Роман рассерженный вышел из дома. Но вскоре его раздражение улеглось, и он на свой предыдущий разговор взглянул даже юмористически, зная, что от Прокофьича дурного ждать нельзя — самое большое, если потреплет языком. Довольный этим, он быстро зашагал по направлению к дому Вирениуса.

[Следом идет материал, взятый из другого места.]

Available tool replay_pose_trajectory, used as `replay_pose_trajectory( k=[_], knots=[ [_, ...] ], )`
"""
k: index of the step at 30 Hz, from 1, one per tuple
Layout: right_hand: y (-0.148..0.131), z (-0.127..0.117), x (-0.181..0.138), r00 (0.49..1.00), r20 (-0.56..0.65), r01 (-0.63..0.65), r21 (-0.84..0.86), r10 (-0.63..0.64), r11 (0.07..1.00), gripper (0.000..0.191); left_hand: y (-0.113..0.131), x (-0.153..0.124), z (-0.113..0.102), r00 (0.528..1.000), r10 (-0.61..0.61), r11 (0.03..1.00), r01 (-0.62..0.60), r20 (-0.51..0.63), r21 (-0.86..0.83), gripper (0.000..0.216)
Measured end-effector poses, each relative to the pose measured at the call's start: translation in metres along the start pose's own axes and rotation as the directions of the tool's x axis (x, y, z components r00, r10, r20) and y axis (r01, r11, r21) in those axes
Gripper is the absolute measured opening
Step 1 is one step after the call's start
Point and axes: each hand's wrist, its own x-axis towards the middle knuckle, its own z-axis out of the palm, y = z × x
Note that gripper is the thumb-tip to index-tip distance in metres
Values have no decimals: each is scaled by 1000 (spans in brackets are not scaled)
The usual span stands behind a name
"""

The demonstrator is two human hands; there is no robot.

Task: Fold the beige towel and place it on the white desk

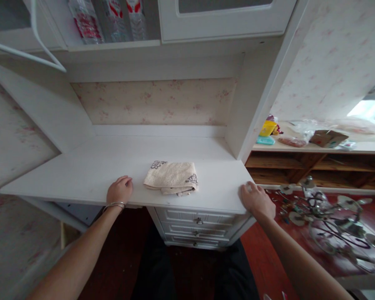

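Observation:
A folded beige cloth (173,175) with dark flower prints lies near the front of a white desk (118,154), between my two hands and touching neither. My left hand (119,191), with bracelets at the wrist, rests on the desktop by the front edge, left of the cloth. Its fingers are loosely curled, and no object shows in them. At the front right corner, my right hand (258,201) rests on the desk's edge with fingers slightly apart, holding no loose object.
Below the desktop is a drawer unit (196,227) with knobs. Bottles (115,21) stand in the cabinet above. To the right, a wooden shelf unit (300,162) carries a yellow container (268,128) and a cardboard box (328,138). A chandelier (334,221) lies in front of it.

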Motion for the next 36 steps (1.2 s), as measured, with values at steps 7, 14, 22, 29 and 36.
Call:
replay_pose_trajectory(
  k=[7,14,22,29,36],
  knots=[
    [0,-2,2,1000,18,-9,3,9,1000,58,52,-82,-20,925,292,902,-351,-242,-252,23],
    [0,-1,-1,1000,20,-10,1,10,1000,58,156,-200,0,850,396,765,-96,347,-637,23],
    [1,0,1,1000,19,-7,10,7,1000,57,202,-205,52,732,380,841,-18,566,-541,49],
    [1,1,3,1000,4,-18,6,18,1000,58,205,-203,77,735,340,903,-81,587,-422,45],
    [2,3,4,1000,-2,-15,17,15,1000,58,210,-203,74,775,298,907,-48,558,-417,35]
  ],
)
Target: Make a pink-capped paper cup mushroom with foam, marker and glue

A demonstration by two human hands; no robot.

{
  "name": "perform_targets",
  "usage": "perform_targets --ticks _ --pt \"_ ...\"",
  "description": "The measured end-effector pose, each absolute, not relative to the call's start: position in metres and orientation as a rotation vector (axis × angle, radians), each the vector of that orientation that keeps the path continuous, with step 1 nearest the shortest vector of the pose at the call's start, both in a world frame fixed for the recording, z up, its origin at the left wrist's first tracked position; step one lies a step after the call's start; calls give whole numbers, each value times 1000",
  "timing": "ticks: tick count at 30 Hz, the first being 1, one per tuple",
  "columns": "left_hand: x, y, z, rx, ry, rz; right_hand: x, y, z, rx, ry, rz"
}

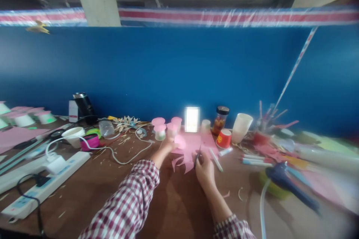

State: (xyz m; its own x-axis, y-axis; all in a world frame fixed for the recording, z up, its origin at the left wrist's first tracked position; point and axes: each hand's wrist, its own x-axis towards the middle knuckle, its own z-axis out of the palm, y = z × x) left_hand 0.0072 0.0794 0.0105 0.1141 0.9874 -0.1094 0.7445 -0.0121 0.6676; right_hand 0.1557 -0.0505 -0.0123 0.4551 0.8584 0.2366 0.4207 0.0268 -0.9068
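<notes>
My left hand [167,144] reaches forward and grips a small pink cup [172,130] at the far middle of the brown table [179,201]. My right hand [204,168] is closed around a thin dark tool [198,154], perhaps scissors or a pen, its tip over a pink paper sheet [193,145] with cut edges. More pink-topped cups [158,126] stand just left of the held one. Both sleeves are red-and-white check.
White power strips [47,183] and cables lie at left, with a white bowl [73,136] and a black kettle [84,106]. A jar [220,119], red cup [223,139], white cup [241,127], markers [252,160] and a blue glue gun [288,183] sit right. A blue wall stands behind.
</notes>
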Motion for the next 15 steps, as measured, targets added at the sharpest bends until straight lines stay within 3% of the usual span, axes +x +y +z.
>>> perform_targets --ticks 15 --pt "22 65 10 1902 1665 593 153 -46 -12 -1510 -1102 577"
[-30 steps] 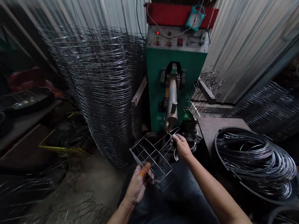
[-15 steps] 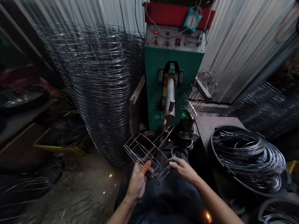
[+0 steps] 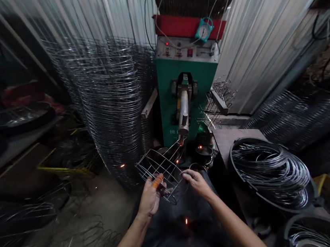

Ещё издали Роман увидел в одном из окон знакомую фигуру, напряжённо смотревшую вдаль. Завидев вышедшего из-за угла и попавшего в поле её зрения Яглина, она вся вдруг вспыхнула и поспешно отошла от окна в глубь комнаты. Яглин издали заметил это смущение, и у него сладко защемило сердце.

Не успел он дойти до дома, как дверь последнего отворилась и на пороге показалась «гишпанка».

— Вы к отцу? — спросила она, обдавая его лучистым взглядом своих больших чёрных глаз, и невольно залюбовалась его красивым нарядом.

— Да. Он дома?

— Нет, его дома нет. Он у одного больного. Но скоро придёт. Вы, быть может, подождёте?

Роман, конечно, охотно принял это приглашение, так как до сих пор ему не приходилось ещё ни разу быть с «гишпанкой» наедине. Он прошёл за нею, и она провела его в свою комнату.

Что они там говорили, наверное, Яглин не рассказал бы никому на свете; но только когда он вышел, то чувствовал, что у него готово от радости выскочить из груди сердце.

— Она не любит его, не любит! — в радостном возбуждении повторял он, идя к себе в гостиницу.

Конечно, в этот день ему так и не удалось ни о чём переговорить с Вирениусом.

XX


Это Роман сделал на другой день.

Лекарь сказал ему, что в Байоне он остановился на время и думает ехать ко двору одного немецкого князя, где надеется получить постоянную службу.

— А знаешь что, Роман, — сказал Потёмкин, когда Яглин передал собранные им от лекаря сведения, — что будет, если переманить его на службу царского высочества? А?

У Яглина вдруг радостно забилось сердце — и опять зашевелились радостные надежды.

— Как, государь? В Москву?

— Ну да! Ведь помнишь, чать, что в Посольском приказе на этот счёт нам заказывали? Чтобы всяких искусных людей на царскую службу сманивать. А он, кажись, лекарь хороший.

— Сам видел, государь, — ответил Яглин. — Кабы не он, так и не подняться бы тебе с постели.

— Это — правда. Ну, так вот передай-ка ты ему это. Не хочет ли он на царскую службу идти?..

В тот же вечер Яглин передал Вирениусу предложение посланника. Лекарь задумался.

— Вот какое дело! — в раздумье произнёс он. — На это сразу решиться нельзя. Надо подумать.

Улучив удобную минуту, Яглин шепнул «гишпанке»:

— Мне надобно кое о чём переговорить с вами. Где бы это можно было сделать?